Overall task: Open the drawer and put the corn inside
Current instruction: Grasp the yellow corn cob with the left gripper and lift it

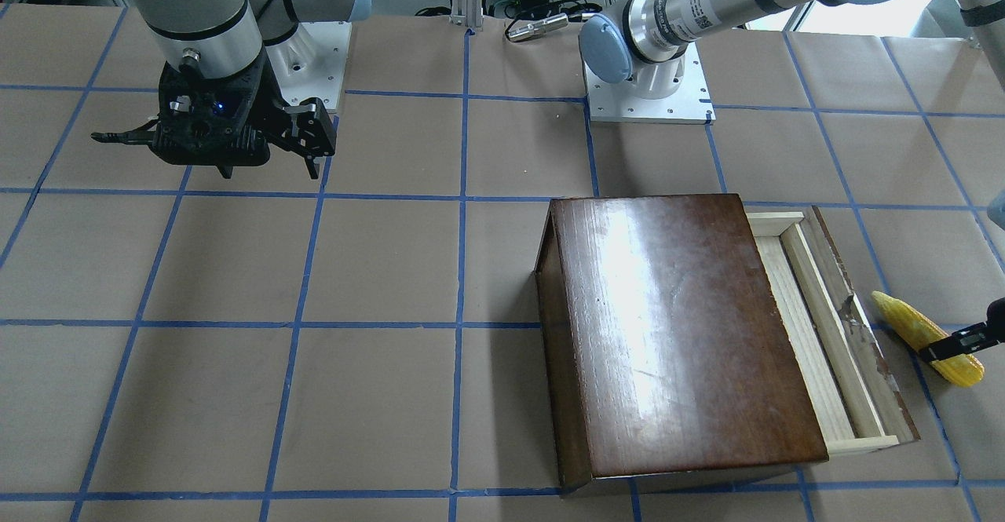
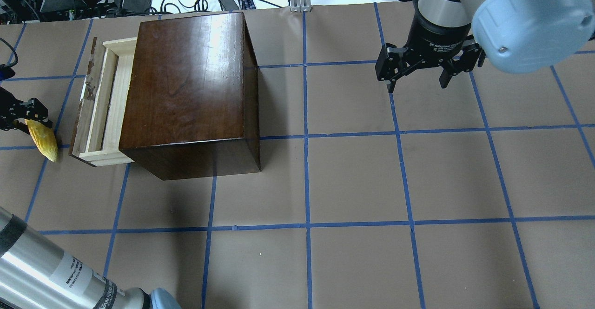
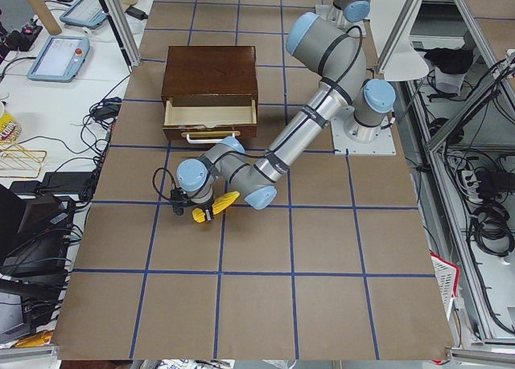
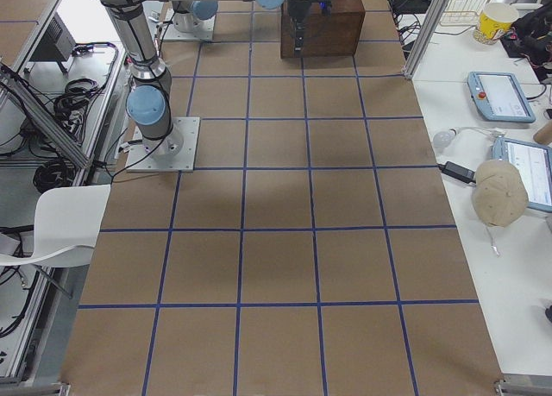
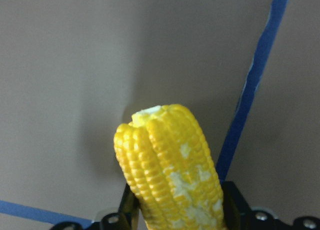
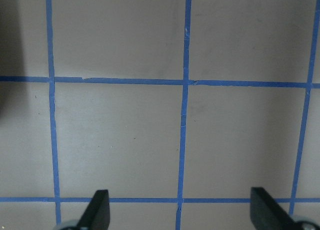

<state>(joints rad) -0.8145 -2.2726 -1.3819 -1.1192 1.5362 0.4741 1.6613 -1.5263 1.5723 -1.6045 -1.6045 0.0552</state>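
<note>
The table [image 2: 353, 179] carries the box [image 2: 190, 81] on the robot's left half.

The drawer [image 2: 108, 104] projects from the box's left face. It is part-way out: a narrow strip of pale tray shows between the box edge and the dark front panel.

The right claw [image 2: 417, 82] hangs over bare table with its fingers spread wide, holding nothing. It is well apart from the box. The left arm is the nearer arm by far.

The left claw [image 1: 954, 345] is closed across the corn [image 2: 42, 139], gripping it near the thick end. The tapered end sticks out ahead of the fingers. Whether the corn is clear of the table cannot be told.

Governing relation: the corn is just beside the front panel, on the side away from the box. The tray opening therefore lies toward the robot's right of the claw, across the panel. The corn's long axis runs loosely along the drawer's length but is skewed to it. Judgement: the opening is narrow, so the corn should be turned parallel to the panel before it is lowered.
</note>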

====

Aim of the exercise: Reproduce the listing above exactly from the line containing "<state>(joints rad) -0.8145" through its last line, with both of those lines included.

Reply to the exercise:
<state>(joints rad) -0.8145 -2.2726 -1.3819 -1.1192 1.5362 0.4741 1.6613 -1.5263 1.5723 -1.6045 -1.6045 0.0552</state>
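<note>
The table [image 2: 353, 179] carries the box [image 2: 190, 81] on the robot's left half.

The drawer [image 2: 108, 104] projects from the box's left face. It is part-way out: a narrow strip of pale tray shows between the box edge and the dark front panel.

The right claw [image 2: 417, 82] hangs over bare table with its fingers spread wide, holding nothing. It is well apart from the box. The left arm is the nearer arm by far.

The left claw [image 1: 954, 345] is closed across the corn [image 2: 42, 139], gripping it near the thick end. The tapered end sticks out ahead of the fingers. Whether the corn is clear of the table cannot be told.

Governing relation: the corn is just beside the front panel, on the side away from the box. The tray opening therefore lies toward the robot's right of the claw, across the panel. The corn's long axis runs loosely along the drawer's length but is skewed to it. Judgement: the opening is narrow, so the corn should be turned parallel to the panel before it is lowered.
</note>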

Nothing else is required to finish the exercise.